Hasil penelitian menunjukkan bahwa 1) Kekuasaan wali nasab dalam
pemeliharaan harta anak yatim piatu dibawah umur menurut hukum perdata yakni
bahwa perwalian dapat dilakukan baik itu secara perorangan maupun yayasan atau
lembaga lainnya yang berbadan. Sedangkan menurut hukum Islam bahwa perwalian
terbagi tiga, yakni perwalian jiwa (diri pribadi), perwalian harta, dan perwalian jiwa
dan harta. Perwaliannya berdasarkan putusan pengadilan agama apabila orang tuanya
sudah meninggal atau berada dalam rana hukum yang dipilih berdasarkan kerabat
terdekat menurut garis keturunannya; 2) Persamaan kekuasaan wali nasab dalam
pemeliharaan harta anak yatim piatu di bawah Umur menurut Hukum Perdata dan
Hukum Islam yakni sama-sama memberikan kewajiban mengurus diri dan harta orang
anak yang berada di bawah perwaliannya dengan sebaik-baiknya dan berkewajiban
memberikan bimbingan agama, pendidikan dan keterampilan lainnya untuk masa
depan orang yang berada dibawah perwaliannya. Sedangkan perbedaan terletak pada
pihak yang berhak menjadi wali nasab menurut Hukum Perdata bahwa perwalian
terhadap anak dilakukan baik itu secara orang-perorangan maupun yayasan dan
lembaga lainnya. Sedangkan menurut hukum Islam perwalian dilakukan berdasarkan
keputusan pengadilan agama dengan memprioritaskan kerabat terdekat menurut garis
keturunannya.
A. Kesimpulan
Berdasarkan hasil penelitian dan pembahasan maka dapat ditarik beberapa
kesimpulan yaitu:
1. Kekuasaan wali nasab dalam pemeliharaan harta anak yatim piatu dibawah
umur menurut hukum perdata yakni bahwa perwalian dapat dilakukan baik itu
secara perorangan maupun yayasan atau lembaga lainnya yang berbadan
Hukum dan Baital Mal. Perwalian dapat dilakukan dalam hal orang tua anak
tidak cakap melakukan perbuatan hukum, atau tidak diketahui tempat tinggal
dan keberadaannya, atau dalam hal orang tua anak atau wali nasab telah
meninggal maka Baitul Mal dapat ditunjuk sebagai wali dari anak yang
bersangkutan, maka harta kekayaannya dikelola oleh wali sesuai dengan
peraturan perundang-undangan. Sedangkan menurut hukum Islam bahwa
perwalian terbagi tiga, yakni perwalian jiwa (diri pribadi), perwalian harta, dan
perwalian jiwa dan harta. Perwaliannya berdasarkan putusan pengadilan agama
apabila orang tuanya sudah meninggal atau berada dalam rana hukum yang
dipilih berdasarkan kerabat terdekat menurut garis keturunannya.

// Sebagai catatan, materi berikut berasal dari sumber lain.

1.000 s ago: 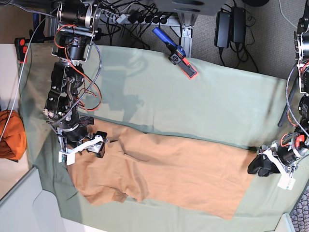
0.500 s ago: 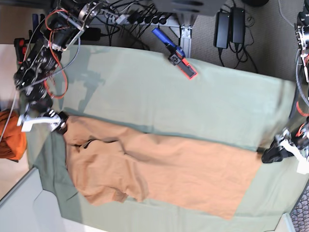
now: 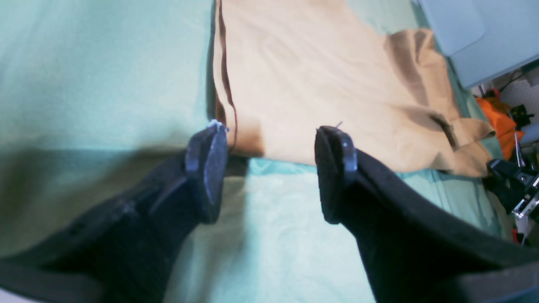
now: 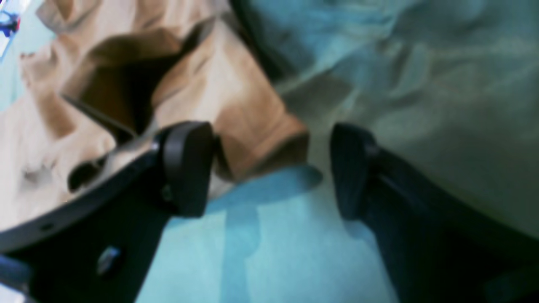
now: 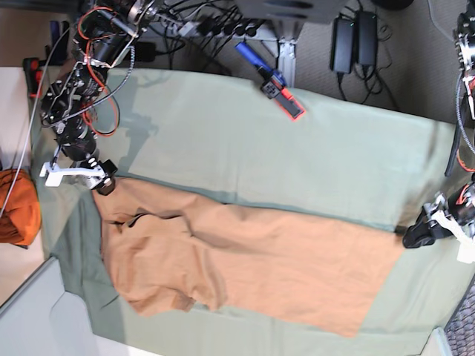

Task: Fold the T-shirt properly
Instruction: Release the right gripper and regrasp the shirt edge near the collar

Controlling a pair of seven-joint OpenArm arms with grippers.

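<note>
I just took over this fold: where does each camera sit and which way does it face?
Base: overhead, looking down on the T-shirt and both arms.
Left wrist: behind the open left claw, facing the shirt's hem corner.
Right wrist: behind the open right claw, facing a bunched shirt edge.
All three show the T-shirt on the green cloth.

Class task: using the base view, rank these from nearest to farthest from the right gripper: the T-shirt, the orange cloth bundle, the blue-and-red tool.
1. T-shirt: its corner lies right at the right gripper.
2. Orange cloth bundle: off the green cloth, at the view's left edge.
3. Blue-and-red tool: on the green cloth's far edge, well across.
</note>
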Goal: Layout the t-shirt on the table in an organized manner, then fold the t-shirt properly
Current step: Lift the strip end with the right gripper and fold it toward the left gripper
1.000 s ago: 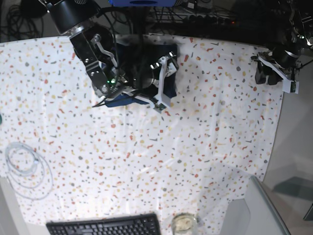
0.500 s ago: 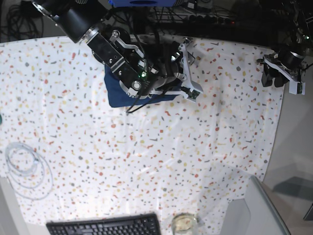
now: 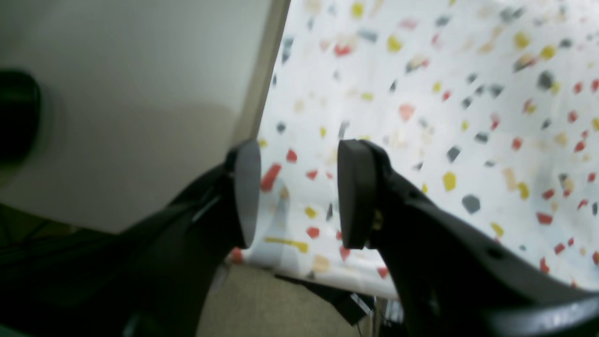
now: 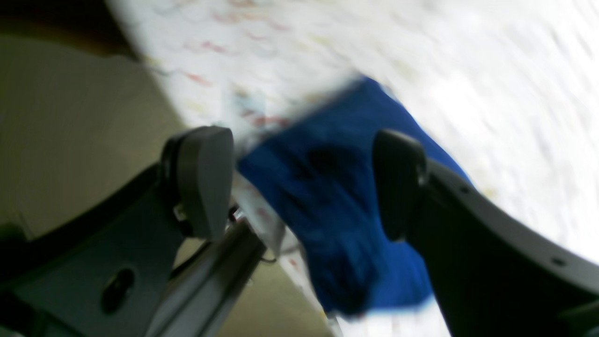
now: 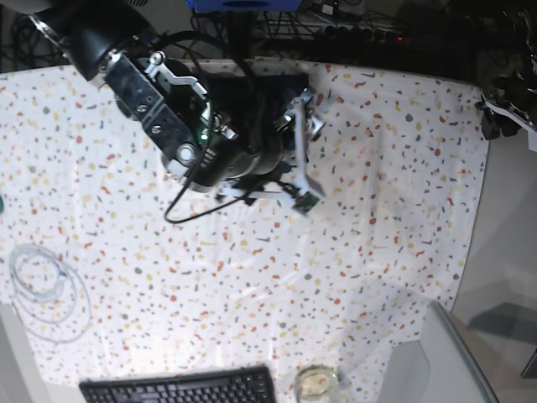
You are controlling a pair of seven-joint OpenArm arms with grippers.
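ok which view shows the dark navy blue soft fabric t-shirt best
The right wrist view: the dark navy blue soft fabric t-shirt fills the middle of the frame as a folded bundle, seen between the open right gripper jaws, though blurred. In the base view the arm hides almost all of it. The left wrist view shows none.

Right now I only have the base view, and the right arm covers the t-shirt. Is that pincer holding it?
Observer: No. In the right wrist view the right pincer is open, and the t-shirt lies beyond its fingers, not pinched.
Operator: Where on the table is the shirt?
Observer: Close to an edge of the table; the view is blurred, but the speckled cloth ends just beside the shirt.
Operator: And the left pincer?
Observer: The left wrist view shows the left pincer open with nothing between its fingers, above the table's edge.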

2. Persamaan kekuasaan wali nasab dalam pemeliharaan harta anak yatim piatu
di bawah Umur menurut Hukum Perdata dan Hukum Islam yakni sama-sama
memberikan kewajiban mengurus diri dan harta orang anak yang berada di
bawah perwaliannya dengan sebaik-baiknya dan berkewajiban memberikan
bimbingan agama, pendidikan dan keterampilan lainnya untuk masa depan
orang yang berada dibawah perwaliannya. Sedangkan perbedaan terletak pada
pihak yang berhak menjadi wali nasab menurut Hukum Perdata bahwa
perwalian terhadap anak dilakukan baik itu secara orang-perorangan maupun
yayasan dan lembaga lainnya. Sedangkan menurut hukum Islam perwalian
dilakukan berdasarkan keputusan pengadilan agama dengan memprioritaskan
kerabat terdekat menurut garis keturunannya. Dengan kata lain orang tersebut
mempunyai hubungan hukum dengan orang yang dikuasai dan dilindungi,
anak-anaknya atau orang lain selain orang tua yang telah disahkan oleh hukum
untuk bertindak sebagai wali.
B. Saran
1. Sebaiknya harus ada pihak yang berkompeten dalam memegang tugas
melakukan pengawasan terhadap tanggung jawab wali, mengingat kebutuhan
anak saat ini semakin besar dan berkembang, lain dari pada itu masih
banyaknya hak-hak anak yang belum terpenuhi bahkan terabaikan dalam
perwalian, sudah seharusnya menjadi perhatian pemerintah, mengingat anak
merupakan generasi penerus bangsa dan negara berkewajiban menjaga tumbuh
kembang anak dengan baik.
2. Sudah seharusnya implementasi perlindungan terhadap harta anak dibawah
umur lebih ditingkatkan. Kurang jelasnya mekanisme pencatatan dan
pembukuan mengenai perkembangan harta anak anak dibawah umur menjadi
celah bagi wali untuk mempergunakan harta anak diluar ketentuan undang-
undang. Seharusnya pemerintah membuat mekanisme yang lebih efisien dan
jelas mengelai pelaporan perkembangan harta anak dibawah umur.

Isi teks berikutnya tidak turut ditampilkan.